I would also expect that the name and version in the sdist and wheel filenames should be the same.

@jaraco
Copy link
Member

jaraco commented Apr 13, 2024

I'm not aware of anything in any spec that suggests that stripping trailing zero components is necessary

This section does say

{version} is the canonicalized form of the project version (see Version specifiers).

And that section indicates:

See also Appendix: Parsing version strings with regular expressions which provides a regular expression to check strict conformance with the canonical format

Which leads to a function to check for is_canonical:

import re
def is_canonical(version):
    return re.match(r'^([1-9][0-9]*!)?(0|[1-9][0-9]*)(\.(0|[1-9][0-9]*))*((a|b|rc)(0|[1-9][0-9]*))?(\.post(0|[1-9][0-9]*))?(\.dev(0|[1-9][0-9]*))?$', version) is not None

Running that confirms that the spec considers both 1 and 1.0 to both be canonical for the same version:

@ is_canonical('1.0') and is_canonical('1')
True

Therefore, the bug is in packaging, which transforms 1.0 to 1.

@jaraco
Copy link
Member

jaraco commented Apr 13, 2024

What that does imply, however, is that for a given version, it will not be possible to deterministically infer what the filename will be for that version. If the indicated version is 1.0, the filename will have "1.0" and if the indicated version is "1", the filename will have "1". There is in fact no canonical form of a version if arbitrary trailing zeros are allowed as any version could append an arbitrary trailing zero and have a still canonical and conformant but divergent manifestation.

@ is_canonical('2024.4.13.0.0.0.0.0.0.0')
True

@mtelka
Copy link
Contributor

mtelka commented Apr 13, 2024

@jaraco, yes, but practically this does not cause any significant issue, provided release tools will not allow you to release version X.0 if you already have version X (and vice versa). For example PyPI.

Similarly, PyPI shouldn't allow (and I believe it does so) to create project A if there is already project a. And nobody and nothing forces you to use either A or a as a name for your project. So it should be okay to release version X.0 or X as you wish/need.

rouault added a commit to rouault/gdal that referenced this issue Apr 14, 2024
setuptools 65.3 has pypa/setuptools#3593
"Implement PEP 625 - File Name of a Source Distribution" which modifies
the source tarball. Adapt for it
@di
Copy link
Member

di commented Apr 15, 2024

@jaraco, yes, but practically this does not cause any significant issue, provided release tools will not allow you to release version X.0 if you already have version X (and vice versa). For example PyPI.

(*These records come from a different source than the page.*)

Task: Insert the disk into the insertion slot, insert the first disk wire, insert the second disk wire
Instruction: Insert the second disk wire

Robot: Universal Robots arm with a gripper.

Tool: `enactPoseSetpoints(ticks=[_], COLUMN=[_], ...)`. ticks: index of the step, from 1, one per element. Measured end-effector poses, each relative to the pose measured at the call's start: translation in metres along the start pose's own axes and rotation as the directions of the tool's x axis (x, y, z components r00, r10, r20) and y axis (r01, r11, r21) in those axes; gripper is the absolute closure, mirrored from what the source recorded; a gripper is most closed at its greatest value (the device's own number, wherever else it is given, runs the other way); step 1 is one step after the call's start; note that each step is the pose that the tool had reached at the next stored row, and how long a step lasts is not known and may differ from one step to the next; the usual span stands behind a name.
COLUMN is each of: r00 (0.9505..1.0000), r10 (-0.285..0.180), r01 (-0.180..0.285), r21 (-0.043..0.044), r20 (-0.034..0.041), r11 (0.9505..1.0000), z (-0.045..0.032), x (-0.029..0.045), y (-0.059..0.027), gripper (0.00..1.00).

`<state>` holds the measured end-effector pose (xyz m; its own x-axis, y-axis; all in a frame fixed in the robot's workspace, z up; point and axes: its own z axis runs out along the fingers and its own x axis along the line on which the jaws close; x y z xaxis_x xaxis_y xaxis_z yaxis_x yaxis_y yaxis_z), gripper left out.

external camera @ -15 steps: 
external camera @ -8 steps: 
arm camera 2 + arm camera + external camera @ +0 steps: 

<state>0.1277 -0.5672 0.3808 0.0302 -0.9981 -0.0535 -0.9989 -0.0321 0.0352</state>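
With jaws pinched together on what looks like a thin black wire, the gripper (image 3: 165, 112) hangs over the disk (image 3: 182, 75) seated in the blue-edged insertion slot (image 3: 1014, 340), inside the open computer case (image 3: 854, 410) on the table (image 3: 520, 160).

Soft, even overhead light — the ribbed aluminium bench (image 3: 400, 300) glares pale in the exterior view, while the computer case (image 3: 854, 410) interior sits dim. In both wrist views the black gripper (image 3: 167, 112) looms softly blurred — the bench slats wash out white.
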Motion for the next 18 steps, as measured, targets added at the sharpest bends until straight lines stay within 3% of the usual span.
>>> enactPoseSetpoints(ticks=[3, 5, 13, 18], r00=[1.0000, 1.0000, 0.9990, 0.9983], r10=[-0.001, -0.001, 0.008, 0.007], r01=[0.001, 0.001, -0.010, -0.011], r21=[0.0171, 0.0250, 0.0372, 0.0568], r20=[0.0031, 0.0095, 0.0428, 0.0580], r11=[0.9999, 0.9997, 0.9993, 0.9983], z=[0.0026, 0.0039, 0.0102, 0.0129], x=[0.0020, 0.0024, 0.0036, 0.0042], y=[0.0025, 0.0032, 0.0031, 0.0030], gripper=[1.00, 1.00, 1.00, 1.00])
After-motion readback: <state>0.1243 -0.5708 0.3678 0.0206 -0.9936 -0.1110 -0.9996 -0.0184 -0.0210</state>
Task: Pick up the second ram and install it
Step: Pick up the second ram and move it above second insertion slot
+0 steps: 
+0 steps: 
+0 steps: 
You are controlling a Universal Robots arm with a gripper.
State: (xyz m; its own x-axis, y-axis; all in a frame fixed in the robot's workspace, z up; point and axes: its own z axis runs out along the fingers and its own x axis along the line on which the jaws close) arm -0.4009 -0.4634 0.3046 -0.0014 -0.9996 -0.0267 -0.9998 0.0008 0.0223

It does cause issues. In addition to the case that @jaraco mentioned, where we can't predict what the filename should be given a project name & version, there is also edge cases around post-releases where the filename is ambiguous. For example, without canonicalization of both, the filename sampleproject-1.0-2.tar.gz could be for:

  • a project named sampleproject with a canonicalized version of 1.post2
  • a project named sampleproject-1-0 with a canonicalized version of 2.

There are more details in https://peps.python.org/pep-0625/.

Similarly, PyPI shouldn't allow (and I believe it does so) to create project A if there is already project a. And nobody and nothing forces you to use either A or a as a name for your project. So it should be okay to release version X.0 or X as you wish/need.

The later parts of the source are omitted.